▶ **SOURCE MATERIAL**:
▼▼▼
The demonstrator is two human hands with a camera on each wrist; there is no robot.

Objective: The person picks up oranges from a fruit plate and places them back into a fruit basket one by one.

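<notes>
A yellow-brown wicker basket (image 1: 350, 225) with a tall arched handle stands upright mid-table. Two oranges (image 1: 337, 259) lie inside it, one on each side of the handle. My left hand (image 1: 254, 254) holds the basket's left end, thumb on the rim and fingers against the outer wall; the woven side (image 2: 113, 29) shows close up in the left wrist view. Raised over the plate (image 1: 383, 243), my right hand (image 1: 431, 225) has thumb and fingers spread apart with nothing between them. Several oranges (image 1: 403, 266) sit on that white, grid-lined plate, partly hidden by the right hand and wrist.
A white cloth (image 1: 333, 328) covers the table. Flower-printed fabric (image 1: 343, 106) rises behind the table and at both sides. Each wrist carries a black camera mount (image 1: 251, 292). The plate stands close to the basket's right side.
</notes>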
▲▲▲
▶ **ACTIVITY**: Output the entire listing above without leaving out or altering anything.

▶ **PROBLEM SOLUTION**:
The demonstrator is two human hands with a camera on each wrist; there is no robot.

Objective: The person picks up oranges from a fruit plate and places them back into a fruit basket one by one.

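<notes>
A yellow-brown wicker basket (image 1: 350, 225) with a tall arched handle stands upright mid-table. Two oranges (image 1: 337, 259) lie inside it, one on each side of the handle. My left hand (image 1: 254, 254) holds the basket's left end, thumb on the rim and fingers against the outer wall; the woven side (image 2: 113, 29) shows close up in the left wrist view. Raised over the plate (image 1: 383, 243), my right hand (image 1: 431, 225) has thumb and fingers spread apart with nothing between them. Several oranges (image 1: 403, 266) sit on that white, grid-lined plate, partly hidden by the right hand and wrist.
A white cloth (image 1: 333, 328) covers the table. Flower-printed fabric (image 1: 343, 106) rises behind the table and at both sides. Each wrist carries a black camera mount (image 1: 251, 292). The plate stands close to the basket's right side.
</notes>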

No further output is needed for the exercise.